15 Jan

Do You Skimm?

Posted by Jenna, Under Uncategorized

Today is National Skimm Day (as declared by the ladies behind theSkimm) and I think their service is so fab that I’m writing a post so you guys will Skimm* with me. Give them your email address and each morning you will wake up with a daily news summary in your inbox. It’s a medley of politics, world news, business, celebrity tidbits, and sports. The language and descriptions are witty and sassy and it’s the best way I’ve found to keep up with what’s going on. I used to get all of my news from The Daily Show and Colbert Report, but the Skimm ladies have won my heart. Every Saturday I turn over in bed, grab my phone, and feel a little sad that I’ll have to wait until Monday to Skimm again.

This is not hyperbole. I really love the email that much.

Sign up here. That’s the link they gave me, although they didn’t offer me anything to share it with you. (Editor’s note: Oh wait, my email this morning said they are giving away prizes for people who refer lots of friends! Hopefully that will be me.) I want you to sign up because I think the women behind theSkimm are making the world a better place** and I hope they become rich and successful while doing it. I’m inspired by them.

 

skimm daily email subscription news summary

 

*Using that as a verb is quite fun. I’d like to verbify something I create.

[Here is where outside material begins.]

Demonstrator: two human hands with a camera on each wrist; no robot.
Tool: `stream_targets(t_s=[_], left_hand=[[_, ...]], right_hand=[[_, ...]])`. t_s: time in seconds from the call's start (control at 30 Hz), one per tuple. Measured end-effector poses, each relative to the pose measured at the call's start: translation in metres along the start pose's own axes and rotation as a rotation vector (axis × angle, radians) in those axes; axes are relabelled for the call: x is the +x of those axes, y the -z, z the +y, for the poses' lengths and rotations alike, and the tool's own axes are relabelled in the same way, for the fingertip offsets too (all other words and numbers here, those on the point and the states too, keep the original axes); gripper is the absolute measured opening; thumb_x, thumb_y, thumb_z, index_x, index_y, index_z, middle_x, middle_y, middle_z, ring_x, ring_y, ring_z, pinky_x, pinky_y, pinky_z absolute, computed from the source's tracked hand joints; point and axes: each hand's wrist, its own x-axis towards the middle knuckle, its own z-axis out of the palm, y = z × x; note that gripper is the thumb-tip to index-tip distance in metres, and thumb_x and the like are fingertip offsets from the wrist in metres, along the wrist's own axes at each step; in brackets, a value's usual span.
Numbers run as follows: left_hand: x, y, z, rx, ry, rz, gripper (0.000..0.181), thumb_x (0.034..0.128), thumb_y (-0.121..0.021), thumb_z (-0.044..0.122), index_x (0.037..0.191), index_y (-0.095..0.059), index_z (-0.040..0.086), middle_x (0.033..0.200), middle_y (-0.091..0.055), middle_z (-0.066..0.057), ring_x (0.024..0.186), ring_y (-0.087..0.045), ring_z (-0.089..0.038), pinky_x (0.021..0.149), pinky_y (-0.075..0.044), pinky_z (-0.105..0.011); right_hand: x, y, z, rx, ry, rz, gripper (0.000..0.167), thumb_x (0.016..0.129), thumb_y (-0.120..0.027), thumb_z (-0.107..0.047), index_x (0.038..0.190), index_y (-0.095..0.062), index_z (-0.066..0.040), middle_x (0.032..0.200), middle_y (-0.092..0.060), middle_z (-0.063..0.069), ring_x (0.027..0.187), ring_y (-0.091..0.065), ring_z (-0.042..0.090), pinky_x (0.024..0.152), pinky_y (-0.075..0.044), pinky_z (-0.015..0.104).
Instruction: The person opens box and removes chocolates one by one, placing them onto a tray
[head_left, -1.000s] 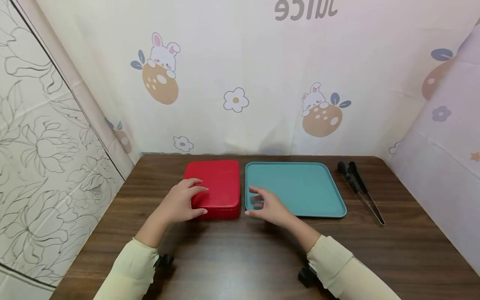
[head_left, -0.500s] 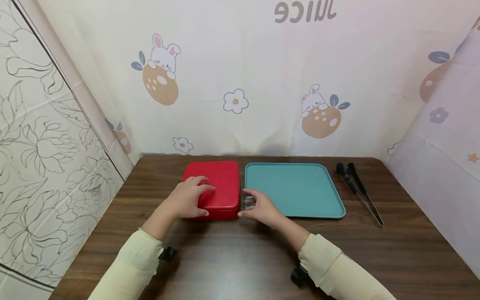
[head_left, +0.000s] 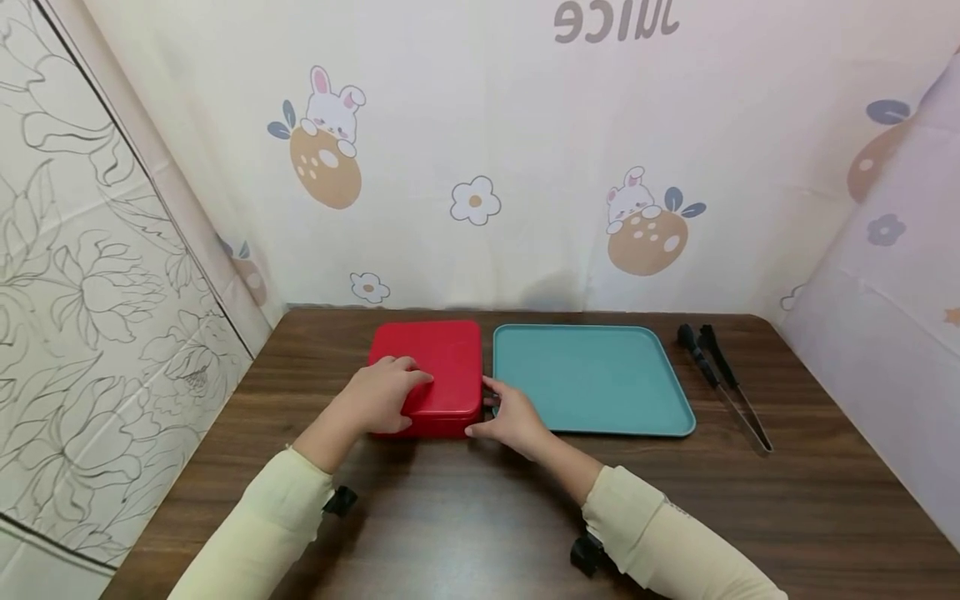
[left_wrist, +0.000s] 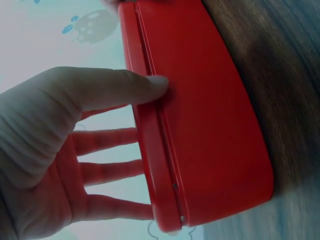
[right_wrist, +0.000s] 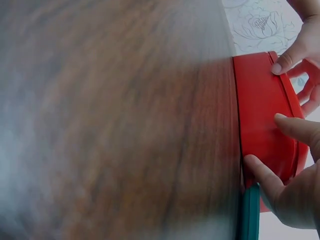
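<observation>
The box is solid red, the tray teal, the table wood-grain brown.

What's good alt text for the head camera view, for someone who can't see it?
A person's left hand holds a lidded red box on a wooden table, the right hand at its near right corner. To the right lie a teal tray and black-tipped tongs.

mirrored word "Juice", on patterned backdrop
</observation>
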Motion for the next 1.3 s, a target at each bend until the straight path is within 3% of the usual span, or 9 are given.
stream_targets(t_s=[0.27, 0.73, 0.97, 1.17, 1.3], left_hand=[[0.002, 0.004, 0.004, 0.085, -0.04, -0.01, 0.073, 0.0628, -0.09, 0.032, 0.131, -0.065, 0.025, 0.123, -0.059, -0.008, 0.107, -0.057, -0.027, 0.08, -0.054, -0.044], [-0.001, 0.011, 0.0, 0.021, -0.064, 0.017, 0.065, 0.0665, -0.086, 0.025, 0.128, -0.067, 0.024, 0.122, -0.062, -0.007, 0.106, -0.059, -0.024, 0.08, -0.054, -0.038], [-0.002, 0.018, -0.001, -0.078, -0.068, 0.062, 0.053, 0.0682, -0.083, 0.017, 0.119, -0.073, 0.022, 0.108, -0.07, -0.001, 0.091, -0.062, -0.017, 0.072, -0.053, -0.03], [-0.001, 0.014, 0.0, -0.032, -0.062, 0.024, 0.051, 0.0687, -0.086, 0.027, 0.118, -0.073, 0.021, 0.109, -0.068, -0.001, 0.098, -0.06, -0.018, 0.078, -0.053, -0.038], [0.001, 0.01, 0.001, -0.001, -0.056, 0.039, 0.05, 0.0677, -0.087, 0.032, 0.115, -0.074, 0.021, 0.106, -0.066, -0.001, 0.096, -0.059, -0.017, 0.076, -0.054, -0.039]], right_hand=[[0.003, -0.001, 0.001, -0.015, 0.011, 0.035, 0.085, 0.074, -0.087, -0.017, 0.145, -0.042, -0.002, 0.129, -0.058, 0.012, 0.111, -0.059, 0.027, 0.081, -0.055, 0.037], [0.001, -0.001, 0.001, 0.016, 0.058, 0.027, 0.087, 0.074, -0.086, -0.012, 0.147, -0.04, -0.006, 0.138, -0.052, 0.011, 0.111, -0.058, 0.028, 0.077, -0.055, 0.033], [0.0, -0.001, 0.0, 0.018, 0.055, 0.023, 0.087, 0.075, -0.086, -0.011, 0.148, -0.039, -0.006, 0.141, -0.05, 0.011, 0.113, -0.058, 0.029, 0.073, -0.056, 0.033], [0.0, -0.001, 0.001, 0.021, 0.052, 0.02, 0.087, 0.076, -0.085, -0.011, 0.149, -0.038, -0.006, 0.143, -0.048, 0.012, 0.115, -0.057, 0.03, 0.074, -0.056, 0.033], [0.0, -0.001, 0.002, 0.018, 0.055, 0.02, 0.087, 0.075, -0.085, -0.011, 0.149, -0.038, -0.006, 0.142, -0.048, 0.012, 0.115, -0.057, 0.03, 0.075, -0.055, 0.033]])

**Smaltzy, I know. But they’re educating people, specifically women, on world events in an engaging way unlike anything I’ve ever seen before. And  they’re doing it in a non-partisan way, which I admire. 

30 Comments


  1. Hm. I discussed an idea like this in the form of a site with a friend a few years ago. I found The Economist to be a good alternative. They have “This week in…” sections that cover world politics, economics, tech, etc. They also have some good podcasts (I know you like them) – I try to listen to “the week ahead” each week. This focuses on world news (including the US) and is also non-partisan.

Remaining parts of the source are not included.